EXERCISE GOAL — Copy exactly the lines from the beginning of the data down to and including the line holding "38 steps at", without any pictures.

DATA SEGMENT —
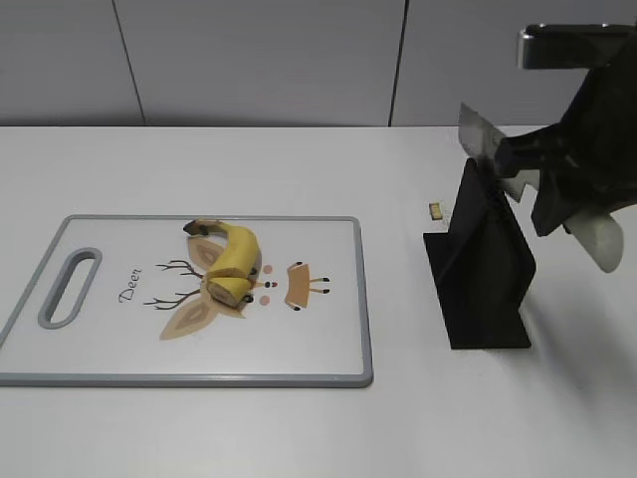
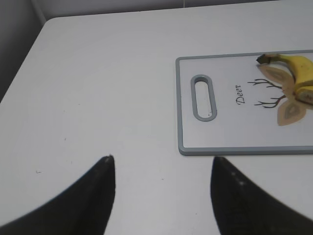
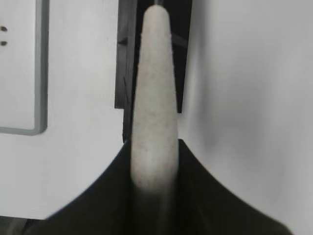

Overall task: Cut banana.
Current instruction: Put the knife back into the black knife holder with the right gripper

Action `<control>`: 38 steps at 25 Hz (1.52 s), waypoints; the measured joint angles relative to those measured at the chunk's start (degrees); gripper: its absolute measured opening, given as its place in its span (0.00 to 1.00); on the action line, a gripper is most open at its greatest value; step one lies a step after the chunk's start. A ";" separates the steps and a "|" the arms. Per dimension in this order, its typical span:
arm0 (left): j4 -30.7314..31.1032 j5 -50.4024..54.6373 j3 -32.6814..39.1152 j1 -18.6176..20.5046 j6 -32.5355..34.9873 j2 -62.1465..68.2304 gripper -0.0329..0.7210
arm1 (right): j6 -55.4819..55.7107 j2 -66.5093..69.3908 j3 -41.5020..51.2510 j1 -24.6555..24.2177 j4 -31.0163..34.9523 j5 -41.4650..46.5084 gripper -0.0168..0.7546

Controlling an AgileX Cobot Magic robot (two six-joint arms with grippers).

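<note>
The banana (image 1: pixel 237 254) lies on the white cutting board (image 1: pixel 100 349), over the printed deer drawing; a short piece with a pale cut face (image 1: pixel 227 290) lies at its near end. It also shows at the right edge of the left wrist view (image 2: pixel 299 68). My right gripper (image 3: pixel 154 147) is shut on the pale handle (image 3: pixel 154 88) of a knife; the blade (image 1: pixel 478 134) sticks out left, just above the black knife stand (image 1: pixel 483 269). My left gripper (image 2: pixel 161 161) is open and empty over bare table, left of the board's handle end (image 2: pixel 204 96).
A small tan object (image 1: pixel 436 209) lies on the table left of the stand. The board's corner (image 3: pixel 19 73) shows in the right wrist view, with the stand (image 3: pixel 126 58) behind the handle. A grey wall runs behind the table.
</note>
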 joint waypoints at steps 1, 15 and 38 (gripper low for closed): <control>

EXERCISE OUTPUT —
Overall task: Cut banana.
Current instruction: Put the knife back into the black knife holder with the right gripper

Action `<control>`: 38 steps at 25 Hz (1.52 s), waypoints; the measured joint angles relative to those measured at the chunk's start (degrees); gripper: its absolute measured opening, given as its place in its span (0.00 to 1.00); on the action line, a gripper is most open at its greatest value; step one lies a step after the chunk's start. A ";" separates the steps and a "|" the arms. Per dimension in this order, its typical span:

There is no more to this output.